Ques. If the weight of 24 bricks is 48 Kg, calculate the weight of 29 bricks. (2 Marks)
Ans. The weight of 24 bricks is 48 Kg
So, weight of one brick = 48/24 = 2 Kg
The weight of 29 bricks
= 29 x 2 = 58 Kg
The weight of 29 bricks is 58 Kg.
Also Read: Rationalise the Denominator
Ques. If the annual rent of a house is Rs. 108000, calculate the rent of 8 months. (2 Marks)
Ans. Annual rent of a house is Rs. 108000
Monthly rent of the house = 108000/12 = 9000 Rupees
So, the rent of 8 months
= 9000 x 8 = 72000 Rupees
The rent of 8 months is 72000 Rupees.
Ques. What are the types of unitary method? (3 Marks)

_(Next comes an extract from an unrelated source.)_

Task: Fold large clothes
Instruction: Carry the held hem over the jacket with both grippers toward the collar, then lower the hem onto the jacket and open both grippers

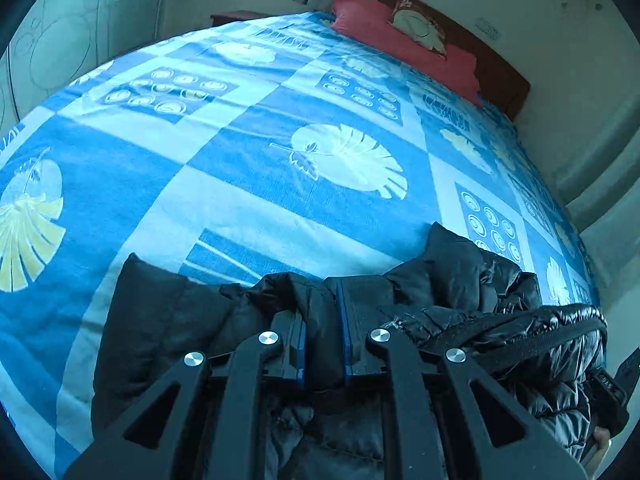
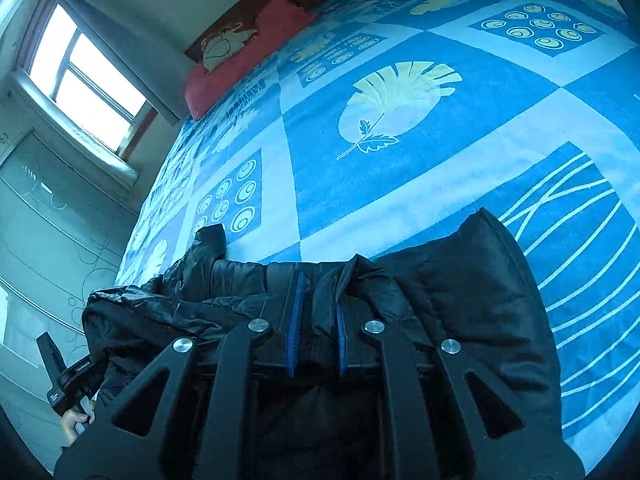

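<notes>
A black puffer jacket (image 1: 168, 320) lies bunched on the near part of the blue patterned bed (image 1: 240, 160). In the left wrist view, my left gripper (image 1: 320, 300) is shut on a fold of the jacket, with black fabric filling the gap between its blue pads. The right wrist view shows the same jacket (image 2: 460, 300) on the bed (image 2: 400, 184). My right gripper (image 2: 318, 300) has a ridge of the jacket pinched between its blue pads. The two grippers hold the garment's near edge side by side. The jacket's lower part is hidden under the gripper frames.
A red pillow (image 1: 400, 40) with a cushion lies by the dark wooden headboard (image 1: 500, 68). A window (image 2: 80, 72) and a grey curtain (image 2: 132, 60) stand beyond the bed's side. A person's hand (image 2: 74, 424) shows at the edge.
</notes>
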Motion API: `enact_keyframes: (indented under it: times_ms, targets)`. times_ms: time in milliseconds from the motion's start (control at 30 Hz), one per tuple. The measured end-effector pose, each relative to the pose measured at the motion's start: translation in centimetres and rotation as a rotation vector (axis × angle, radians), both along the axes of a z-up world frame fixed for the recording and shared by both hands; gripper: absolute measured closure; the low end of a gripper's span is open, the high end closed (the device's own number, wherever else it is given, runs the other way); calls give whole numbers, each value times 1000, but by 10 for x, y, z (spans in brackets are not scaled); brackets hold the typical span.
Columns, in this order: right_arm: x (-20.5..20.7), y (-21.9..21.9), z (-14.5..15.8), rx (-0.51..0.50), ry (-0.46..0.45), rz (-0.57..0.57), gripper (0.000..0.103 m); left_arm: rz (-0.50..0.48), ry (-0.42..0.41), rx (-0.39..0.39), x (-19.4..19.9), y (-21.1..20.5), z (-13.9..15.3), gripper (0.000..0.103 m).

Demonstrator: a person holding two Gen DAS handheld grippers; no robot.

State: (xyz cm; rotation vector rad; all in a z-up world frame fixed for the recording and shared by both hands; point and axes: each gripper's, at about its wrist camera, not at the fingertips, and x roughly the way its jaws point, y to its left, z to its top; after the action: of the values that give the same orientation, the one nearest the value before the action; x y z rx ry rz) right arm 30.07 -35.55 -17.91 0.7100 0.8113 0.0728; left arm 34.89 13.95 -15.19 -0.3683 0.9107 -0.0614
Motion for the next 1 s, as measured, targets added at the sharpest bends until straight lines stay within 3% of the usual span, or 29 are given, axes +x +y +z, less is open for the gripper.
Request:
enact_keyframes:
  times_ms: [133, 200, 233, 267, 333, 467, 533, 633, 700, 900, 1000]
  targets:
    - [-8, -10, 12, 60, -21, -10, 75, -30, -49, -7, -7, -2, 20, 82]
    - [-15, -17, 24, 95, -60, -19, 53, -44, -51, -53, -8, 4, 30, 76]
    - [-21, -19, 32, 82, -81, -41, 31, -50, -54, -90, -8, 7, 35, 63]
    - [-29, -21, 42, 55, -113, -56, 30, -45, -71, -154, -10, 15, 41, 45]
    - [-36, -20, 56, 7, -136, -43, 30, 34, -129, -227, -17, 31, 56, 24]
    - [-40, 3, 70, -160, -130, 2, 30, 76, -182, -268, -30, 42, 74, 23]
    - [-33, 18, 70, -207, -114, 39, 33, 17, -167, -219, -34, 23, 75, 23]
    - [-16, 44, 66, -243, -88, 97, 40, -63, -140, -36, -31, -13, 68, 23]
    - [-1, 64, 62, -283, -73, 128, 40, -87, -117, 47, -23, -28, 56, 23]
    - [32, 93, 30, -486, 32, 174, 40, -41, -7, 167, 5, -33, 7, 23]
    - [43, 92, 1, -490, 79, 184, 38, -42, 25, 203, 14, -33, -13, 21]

Ans. There are 2 variations of unitary method:
Direct Variation:- When increase or decrease in one quantity leads to increase or decrease (respectively) in another quantity, it is direct variation. For example, the amount of work done by multiple men will be more than amount of work done by one man. So, if we decrease the number of men, work done also decreases.
Indirect Variation:- When there in an increase in value of one quantity, the value of another quantity decreases. When there is a decrease in value of one quantity, the value of another quantity increases. This is indirect variation. It is basically the inverse of direct variation.
Ques. A bus travelling at the speed of 70 kmph covers 210 Km. How long will the same bus, travelling at the same speed, would take to cover 140 km. (2 Marks)
Ans. Time required to cover 210 Km:
Speed = Distance/Time
Time = Distance/Speed
Time = 210 / 70 = 3 hours
If 210 Km takes 3 hours,
140 Km would take: 140 x (3/210) = 2 hours
The same bus would take 2 hours to cover distance of 140 Km.
Ques. What are some practical applications of unitary method? (3 Marks)
Ans. Some practical applications of Unitary method are:
- Profit and loss in business can determined using unitary method.
- Percentage of a quantity can be calculated
- Price of a good can be evaluated using this method.
- Time taken to cover a specific distance in a specific time can be determined using unitary method.
- It helps in finding the number of people needed to finish a given amount of work
Also Read: Sequence and Series
Ques. If 3 buses can carry 150 passengers, find out the number of passengers 7 buses can carry. (2 Marks)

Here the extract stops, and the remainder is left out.